Among the entries below, find the line with "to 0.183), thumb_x", then quote it and each following line up to and including the line with "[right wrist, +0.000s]", and nothing else.

+++ Supplied entries +++

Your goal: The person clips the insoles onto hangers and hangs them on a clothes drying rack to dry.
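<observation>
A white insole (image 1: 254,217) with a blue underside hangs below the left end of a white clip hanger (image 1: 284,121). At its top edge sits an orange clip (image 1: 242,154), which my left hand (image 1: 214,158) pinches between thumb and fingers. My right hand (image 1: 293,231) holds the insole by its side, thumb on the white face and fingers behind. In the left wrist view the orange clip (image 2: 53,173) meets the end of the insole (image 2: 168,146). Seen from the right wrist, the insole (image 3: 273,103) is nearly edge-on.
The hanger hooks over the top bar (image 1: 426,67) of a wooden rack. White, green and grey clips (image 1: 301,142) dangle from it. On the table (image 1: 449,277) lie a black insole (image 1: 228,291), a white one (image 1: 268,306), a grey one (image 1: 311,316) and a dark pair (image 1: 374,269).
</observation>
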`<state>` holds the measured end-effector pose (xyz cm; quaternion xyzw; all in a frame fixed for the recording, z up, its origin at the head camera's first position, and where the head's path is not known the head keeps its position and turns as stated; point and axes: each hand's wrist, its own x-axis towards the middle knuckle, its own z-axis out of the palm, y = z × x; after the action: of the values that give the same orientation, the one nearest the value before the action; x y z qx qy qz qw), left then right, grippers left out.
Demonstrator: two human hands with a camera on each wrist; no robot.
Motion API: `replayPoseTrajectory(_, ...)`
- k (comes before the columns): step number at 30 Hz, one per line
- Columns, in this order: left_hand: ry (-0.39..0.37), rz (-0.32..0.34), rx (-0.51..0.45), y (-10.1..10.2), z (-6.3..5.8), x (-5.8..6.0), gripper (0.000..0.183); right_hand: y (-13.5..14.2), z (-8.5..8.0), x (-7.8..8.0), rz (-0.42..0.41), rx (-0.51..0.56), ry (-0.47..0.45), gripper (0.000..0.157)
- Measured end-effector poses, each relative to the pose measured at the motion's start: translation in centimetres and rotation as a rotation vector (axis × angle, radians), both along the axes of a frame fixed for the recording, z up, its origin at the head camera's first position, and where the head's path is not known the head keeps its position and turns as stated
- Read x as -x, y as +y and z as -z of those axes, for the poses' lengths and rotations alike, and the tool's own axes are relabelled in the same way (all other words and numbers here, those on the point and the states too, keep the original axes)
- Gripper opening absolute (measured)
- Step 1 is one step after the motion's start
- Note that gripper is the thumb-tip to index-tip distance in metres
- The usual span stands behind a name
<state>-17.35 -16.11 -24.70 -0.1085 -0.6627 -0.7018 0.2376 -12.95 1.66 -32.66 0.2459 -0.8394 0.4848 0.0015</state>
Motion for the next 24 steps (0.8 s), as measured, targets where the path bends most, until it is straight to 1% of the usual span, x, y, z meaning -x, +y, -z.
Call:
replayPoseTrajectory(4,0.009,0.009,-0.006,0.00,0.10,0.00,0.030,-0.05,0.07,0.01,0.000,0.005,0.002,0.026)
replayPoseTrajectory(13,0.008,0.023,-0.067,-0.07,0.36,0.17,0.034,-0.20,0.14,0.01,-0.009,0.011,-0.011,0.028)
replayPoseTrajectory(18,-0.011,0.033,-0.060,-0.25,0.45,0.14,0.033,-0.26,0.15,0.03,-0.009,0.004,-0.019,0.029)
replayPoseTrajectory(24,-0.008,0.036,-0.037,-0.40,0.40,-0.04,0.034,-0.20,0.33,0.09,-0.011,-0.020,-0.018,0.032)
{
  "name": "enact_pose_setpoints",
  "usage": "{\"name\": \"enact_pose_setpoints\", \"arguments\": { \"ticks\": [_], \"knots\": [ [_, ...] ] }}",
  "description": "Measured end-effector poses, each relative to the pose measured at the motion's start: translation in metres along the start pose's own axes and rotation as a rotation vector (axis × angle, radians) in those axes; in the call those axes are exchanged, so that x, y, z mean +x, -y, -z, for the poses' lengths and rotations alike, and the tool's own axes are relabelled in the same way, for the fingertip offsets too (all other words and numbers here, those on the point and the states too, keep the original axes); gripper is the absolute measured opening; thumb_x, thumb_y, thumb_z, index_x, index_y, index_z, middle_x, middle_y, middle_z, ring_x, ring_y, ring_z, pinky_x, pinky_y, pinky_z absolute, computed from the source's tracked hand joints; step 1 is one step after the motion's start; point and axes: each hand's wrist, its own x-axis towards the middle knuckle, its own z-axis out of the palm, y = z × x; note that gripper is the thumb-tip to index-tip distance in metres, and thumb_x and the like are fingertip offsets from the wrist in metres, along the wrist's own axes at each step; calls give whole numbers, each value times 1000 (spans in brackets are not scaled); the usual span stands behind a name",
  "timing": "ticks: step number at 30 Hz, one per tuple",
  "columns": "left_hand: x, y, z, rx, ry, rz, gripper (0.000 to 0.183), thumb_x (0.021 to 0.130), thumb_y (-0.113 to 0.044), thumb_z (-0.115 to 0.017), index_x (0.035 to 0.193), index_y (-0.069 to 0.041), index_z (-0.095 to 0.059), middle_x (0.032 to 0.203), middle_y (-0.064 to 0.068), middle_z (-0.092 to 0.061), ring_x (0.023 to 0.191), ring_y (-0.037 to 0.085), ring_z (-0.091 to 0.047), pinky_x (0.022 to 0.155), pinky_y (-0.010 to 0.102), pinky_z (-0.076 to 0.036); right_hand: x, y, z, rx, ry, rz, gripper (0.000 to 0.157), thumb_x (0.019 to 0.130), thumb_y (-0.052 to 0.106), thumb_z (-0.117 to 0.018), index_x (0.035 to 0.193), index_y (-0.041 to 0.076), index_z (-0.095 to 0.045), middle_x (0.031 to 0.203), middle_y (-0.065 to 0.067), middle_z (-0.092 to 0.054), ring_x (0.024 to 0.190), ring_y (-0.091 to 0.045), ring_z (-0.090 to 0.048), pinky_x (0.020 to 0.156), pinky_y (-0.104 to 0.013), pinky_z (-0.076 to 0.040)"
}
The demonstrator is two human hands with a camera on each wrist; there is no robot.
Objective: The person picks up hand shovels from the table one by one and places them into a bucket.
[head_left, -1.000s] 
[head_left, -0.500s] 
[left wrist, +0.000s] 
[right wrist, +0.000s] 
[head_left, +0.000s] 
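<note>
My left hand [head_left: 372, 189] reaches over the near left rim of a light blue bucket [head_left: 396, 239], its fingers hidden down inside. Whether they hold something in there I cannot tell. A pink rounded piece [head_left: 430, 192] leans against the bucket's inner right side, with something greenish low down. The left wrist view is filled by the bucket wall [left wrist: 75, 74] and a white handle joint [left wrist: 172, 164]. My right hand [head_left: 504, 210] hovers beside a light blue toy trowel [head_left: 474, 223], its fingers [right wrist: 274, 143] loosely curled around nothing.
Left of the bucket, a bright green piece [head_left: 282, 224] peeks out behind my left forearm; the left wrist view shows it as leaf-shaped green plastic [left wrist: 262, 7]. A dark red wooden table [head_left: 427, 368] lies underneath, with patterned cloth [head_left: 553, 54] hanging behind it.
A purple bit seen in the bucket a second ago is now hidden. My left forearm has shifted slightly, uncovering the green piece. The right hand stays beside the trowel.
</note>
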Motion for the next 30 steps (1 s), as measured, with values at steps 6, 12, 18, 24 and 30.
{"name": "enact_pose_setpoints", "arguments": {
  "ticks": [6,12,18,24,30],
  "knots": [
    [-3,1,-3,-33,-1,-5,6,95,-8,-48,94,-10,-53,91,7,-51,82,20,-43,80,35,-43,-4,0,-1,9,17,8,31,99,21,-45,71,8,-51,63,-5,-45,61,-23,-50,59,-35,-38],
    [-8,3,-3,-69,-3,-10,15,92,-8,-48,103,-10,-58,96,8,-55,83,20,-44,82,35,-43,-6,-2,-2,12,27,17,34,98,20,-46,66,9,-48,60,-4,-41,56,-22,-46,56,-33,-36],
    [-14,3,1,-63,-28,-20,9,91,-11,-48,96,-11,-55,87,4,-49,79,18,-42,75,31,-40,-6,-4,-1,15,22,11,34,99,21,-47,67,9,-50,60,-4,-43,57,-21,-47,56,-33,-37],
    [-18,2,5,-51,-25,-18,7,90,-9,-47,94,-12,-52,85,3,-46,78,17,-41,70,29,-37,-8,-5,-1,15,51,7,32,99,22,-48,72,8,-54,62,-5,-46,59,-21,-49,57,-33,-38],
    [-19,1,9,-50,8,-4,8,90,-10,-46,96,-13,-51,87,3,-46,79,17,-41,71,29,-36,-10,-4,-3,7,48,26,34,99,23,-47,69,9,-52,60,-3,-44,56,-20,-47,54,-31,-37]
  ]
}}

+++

_Answer to this task_
  "columns": "left_hand: x, y, z, rx, ry, rz, gripper (0.000 to 0.183), thumb_x (0.021 to 0.130), thumb_y (-0.113 to 0.044), thumb_z (-0.115 to 0.017), index_x (0.035 to 0.193), index_y (-0.069 to 0.041), index_z (-0.095 to 0.059), middle_x (0.032 to 0.203), middle_y (-0.064 to 0.068), middle_z (-0.092 to 0.061), ring_x (0.023 to 0.191), ring_y (-0.037 to 0.085), ring_z (-0.091 to 0.047), pinky_x (0.022 to 0.155), pinky_y (-0.010 to 0.102), pinky_z (-0.076 to 0.036); right_hand: x, y, z, rx, ry, rz, gripper (0.000 to 0.157), thumb_x (0.019 to 0.130), thumb_y (-0.052 to 0.106), thumb_z (-0.117 to 0.018), index_x (0.035 to 0.193), index_y (-0.041 to 0.076), index_z (-0.095 to 0.045), middle_x (0.031 to 0.203), middle_y (-0.065 to 0.067), middle_z (-0.092 to 0.054), ring_x (0.024 to 0.190), ring_y (-0.091 to 0.045), ring_z (-0.090 to 0.048), pinky_x (0.020 to 0.156), pinky_y (-0.104 to 0.013), pinky_z (-0.076 to 0.040)"
}
The demonstrator is two human hands with a camera on each wrist; there is no robot.
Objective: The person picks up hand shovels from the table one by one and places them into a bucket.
[head_left, -1.000s] 
[head_left, -0.500s] 
[left wrist, +0.000s] 
[right wrist, +0.000s] 

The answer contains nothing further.